GIVEN INFORMATION:
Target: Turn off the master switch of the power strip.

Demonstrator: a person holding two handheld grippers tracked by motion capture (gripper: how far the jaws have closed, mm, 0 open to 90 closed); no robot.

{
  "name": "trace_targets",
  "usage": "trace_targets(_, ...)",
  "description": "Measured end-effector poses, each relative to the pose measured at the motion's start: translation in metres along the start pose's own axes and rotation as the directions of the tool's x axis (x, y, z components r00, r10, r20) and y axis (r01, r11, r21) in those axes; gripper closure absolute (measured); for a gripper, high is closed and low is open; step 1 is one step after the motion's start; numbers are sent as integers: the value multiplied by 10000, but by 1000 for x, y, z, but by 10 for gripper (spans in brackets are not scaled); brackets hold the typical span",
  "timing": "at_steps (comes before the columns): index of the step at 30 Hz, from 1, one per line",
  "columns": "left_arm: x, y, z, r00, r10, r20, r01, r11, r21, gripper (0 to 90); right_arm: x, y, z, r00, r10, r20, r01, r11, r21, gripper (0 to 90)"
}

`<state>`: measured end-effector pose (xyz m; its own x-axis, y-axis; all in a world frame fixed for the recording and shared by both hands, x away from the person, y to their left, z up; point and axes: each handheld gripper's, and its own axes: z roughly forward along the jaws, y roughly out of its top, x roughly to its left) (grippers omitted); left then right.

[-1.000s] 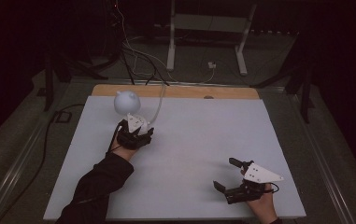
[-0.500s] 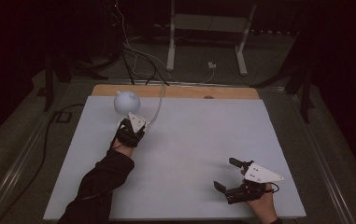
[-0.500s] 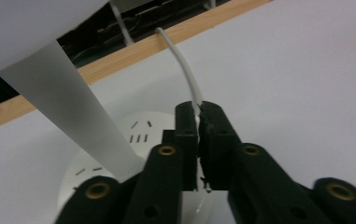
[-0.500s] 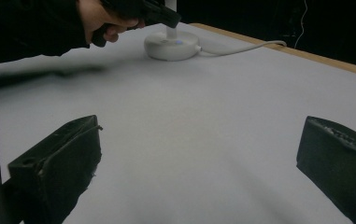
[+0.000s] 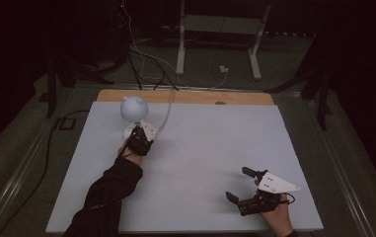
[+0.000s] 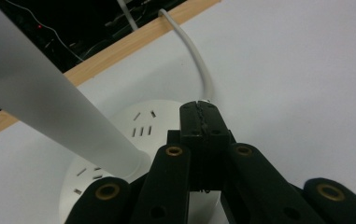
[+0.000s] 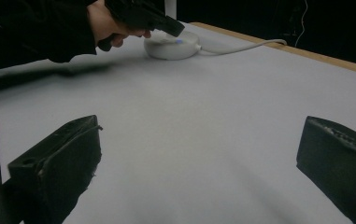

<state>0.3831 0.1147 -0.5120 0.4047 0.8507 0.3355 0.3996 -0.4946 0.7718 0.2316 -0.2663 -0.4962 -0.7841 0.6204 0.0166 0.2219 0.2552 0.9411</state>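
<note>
Since a second ago, the left gripper (image 5: 137, 134) has stayed low over the base of the little white lamp (image 5: 134, 109), and the right gripper (image 5: 242, 186) has stayed in its spot too. Almost nothing has moved.

Nearest to the person, the right hand (image 5: 273, 213) comes in at the bottom right of the high view. Only the hand shows; the arm is cut off by the bottom edge. It holds the right gripper low over the white counter (image 5: 205, 148), pointing to the left. Its jaws are spread wide apart with nothing between them. The right gripper view shows one black jaw on each side and bare counter in the middle.

Farther up on the left, a dark sleeve (image 5: 107, 192) reaches forward across the counter. The left hand (image 5: 132, 148) holds the left gripper with its tip down over the round lamp base (image 6: 119, 154). In the left gripper view its jaws are pressed together, and nothing shows between them. I cannot tell if the tip touches the base.

The lamp stands near the far left of the counter. Its round head hides part of the base from above. A white cord (image 6: 192, 51) runs from the base toward the wooden far edge (image 5: 190, 97). Beyond that the room is very dark, and the stands and wires there are hard to make out.
</note>
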Motion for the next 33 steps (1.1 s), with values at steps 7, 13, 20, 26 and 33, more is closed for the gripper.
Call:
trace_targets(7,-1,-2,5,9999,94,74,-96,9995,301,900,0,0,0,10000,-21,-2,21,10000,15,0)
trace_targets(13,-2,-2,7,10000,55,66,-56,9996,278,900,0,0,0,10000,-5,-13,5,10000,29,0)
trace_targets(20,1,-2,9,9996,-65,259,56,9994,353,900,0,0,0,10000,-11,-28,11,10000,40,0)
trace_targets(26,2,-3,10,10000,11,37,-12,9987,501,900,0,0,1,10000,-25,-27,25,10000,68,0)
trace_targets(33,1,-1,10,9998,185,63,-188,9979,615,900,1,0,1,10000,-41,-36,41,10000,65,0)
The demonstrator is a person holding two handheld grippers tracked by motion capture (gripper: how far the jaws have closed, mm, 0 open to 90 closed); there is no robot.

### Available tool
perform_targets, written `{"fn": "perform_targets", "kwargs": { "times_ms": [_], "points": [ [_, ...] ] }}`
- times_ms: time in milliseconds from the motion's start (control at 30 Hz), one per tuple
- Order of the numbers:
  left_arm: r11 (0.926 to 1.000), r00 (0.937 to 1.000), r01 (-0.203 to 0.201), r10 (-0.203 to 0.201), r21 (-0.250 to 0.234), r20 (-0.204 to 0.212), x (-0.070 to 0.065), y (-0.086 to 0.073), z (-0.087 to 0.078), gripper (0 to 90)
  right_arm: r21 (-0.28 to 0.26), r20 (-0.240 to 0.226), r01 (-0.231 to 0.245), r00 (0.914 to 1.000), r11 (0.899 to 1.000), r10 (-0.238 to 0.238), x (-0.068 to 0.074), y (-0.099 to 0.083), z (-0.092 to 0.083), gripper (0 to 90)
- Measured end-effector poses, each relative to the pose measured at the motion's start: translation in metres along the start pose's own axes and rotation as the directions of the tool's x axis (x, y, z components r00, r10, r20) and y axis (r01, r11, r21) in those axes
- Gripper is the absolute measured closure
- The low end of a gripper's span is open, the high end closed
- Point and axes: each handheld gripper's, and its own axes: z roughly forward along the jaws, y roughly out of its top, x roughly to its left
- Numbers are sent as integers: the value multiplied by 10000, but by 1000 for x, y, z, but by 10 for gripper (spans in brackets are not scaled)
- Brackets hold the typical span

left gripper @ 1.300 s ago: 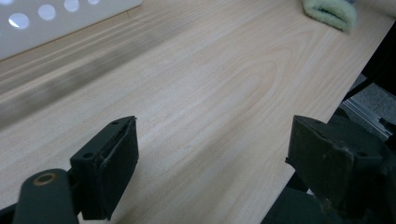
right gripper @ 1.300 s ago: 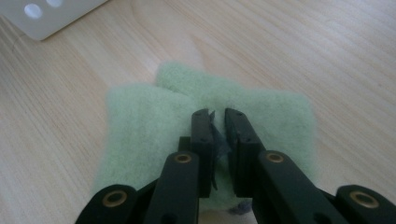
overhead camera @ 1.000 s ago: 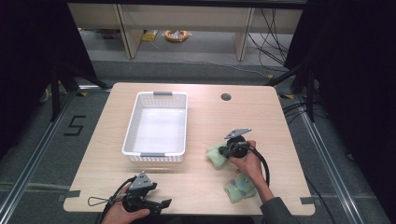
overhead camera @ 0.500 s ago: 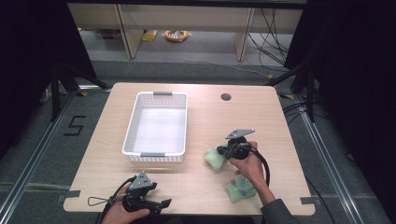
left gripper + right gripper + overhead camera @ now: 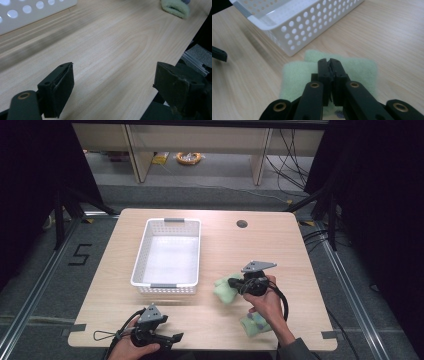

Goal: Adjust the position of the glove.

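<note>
My right gripper (image 5: 233, 283) is right of the basket, and its jaws are shut on a pale green folded cloth (image 5: 225, 290). In the right gripper view the black jaws (image 5: 329, 63) meet over the green cloth (image 5: 294, 77), which spreads out beneath them. A second green cloth (image 5: 255, 324) with purple marks lies on the table under the right wrist, and it also appears at the top of the left gripper view (image 5: 175, 7). My left gripper (image 5: 175, 337) rests near the table's front edge. It is open (image 5: 112, 82), with bare wood between its pads.
A white perforated basket (image 5: 170, 255) stands empty at the middle left of the wooden table (image 5: 220, 235), close ahead of the right gripper (image 5: 299, 25). A round cable hole (image 5: 242, 224) is at the back. The table's edge and dark floor lie right of the left gripper (image 5: 197, 52).
The right gripper has shifted a little, carrying the green cloth slightly left toward the basket. The left gripper has stayed where it was.
</note>
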Motion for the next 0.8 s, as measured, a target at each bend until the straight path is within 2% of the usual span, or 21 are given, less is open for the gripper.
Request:
{"fn": "perform_targets", "kwargs": {
  "times_ms": [133, 200, 300, 333, 433, 533, 633, 700, 733, 800],
  "points": [
    [10000, 10000, 26, -26, -12, 27, 0, 0, 0, 162, -63, 22, 122, 9999, 9999, -122, 8, 0, -1, 880],
    [9999, 9999, 135, -134, -89, 93, -1, 0, 0, 162, 11, -222, 94, 9997, 10000, -94, 18, -1, -1, 880],
    [9995, 9997, 237, -236, -200, 85, -2, 0, 0, 162, -60, -66, 244, 9997, 9997, -244, 23, -2, -2, 880],
    [9995, 9996, 255, -253, -202, 91, -1, 0, 0, 162, -210, -271, 207, 9994, 9996, -213, 30, -5, -1, 880],
    [9995, 9997, 250, -248, -218, 80, -1, 0, 0, 162, -193, -285, 332, 9990, 9993, -337, 35, -7, -2, 880],
    [9994, 9997, 256, -254, -220, 70, -1, 0, 0, 162, -199, -452, 258, 9986, 9995, -267, 47, -14, -2, 879],
    [9998, 9999, 135, -134, -119, 60, -1, 0, 0, 162, -236, -461, 320, 9984, 9992, -330, 51, -18, -2, 879],
    [9999, 9999, 117, -117, -99, 53, -1, 0, 0, 162, -43, -743, 196, 9970, 9998, -199, 58, -24, -1, 879],
    [10000, 10000, 6, -5, -26, 47, 0, 1, -1, 162, -84, -692, 284, 9972, 9996, -289, 60, -27, 1, 878],
    [9999, 10000, 85, -85, -84, 39, -1, 0, 0, 162, -80, -807, 179, 9966, 9998, -185, 65, -30, 2, 878]
  ]
}}
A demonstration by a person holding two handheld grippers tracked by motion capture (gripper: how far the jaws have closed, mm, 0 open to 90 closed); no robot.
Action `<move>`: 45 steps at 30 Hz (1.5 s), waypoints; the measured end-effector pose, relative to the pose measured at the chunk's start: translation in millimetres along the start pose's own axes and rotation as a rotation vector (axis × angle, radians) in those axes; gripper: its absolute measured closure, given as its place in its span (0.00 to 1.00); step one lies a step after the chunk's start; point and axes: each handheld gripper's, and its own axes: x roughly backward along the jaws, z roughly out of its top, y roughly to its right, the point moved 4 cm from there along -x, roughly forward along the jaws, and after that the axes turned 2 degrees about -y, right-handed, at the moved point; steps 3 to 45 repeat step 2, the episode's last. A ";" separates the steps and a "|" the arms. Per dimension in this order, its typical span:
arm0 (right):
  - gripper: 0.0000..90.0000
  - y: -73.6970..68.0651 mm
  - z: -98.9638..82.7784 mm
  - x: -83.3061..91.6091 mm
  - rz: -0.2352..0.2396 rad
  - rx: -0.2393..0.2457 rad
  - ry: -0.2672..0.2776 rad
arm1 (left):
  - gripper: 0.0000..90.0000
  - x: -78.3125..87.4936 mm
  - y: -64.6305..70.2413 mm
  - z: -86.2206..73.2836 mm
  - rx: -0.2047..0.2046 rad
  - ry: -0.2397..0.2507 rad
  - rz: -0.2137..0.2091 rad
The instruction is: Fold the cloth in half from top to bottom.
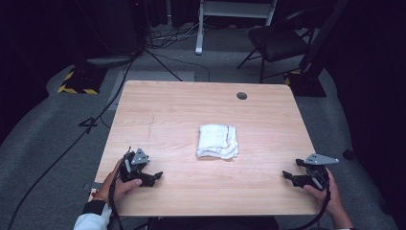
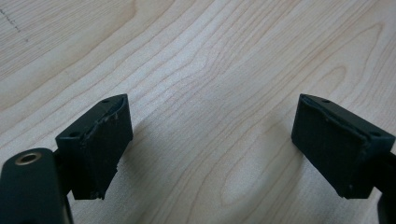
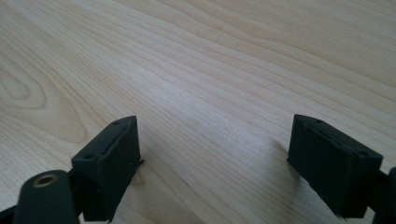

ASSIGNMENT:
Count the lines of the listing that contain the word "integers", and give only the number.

THE COMPLETED TASK:
2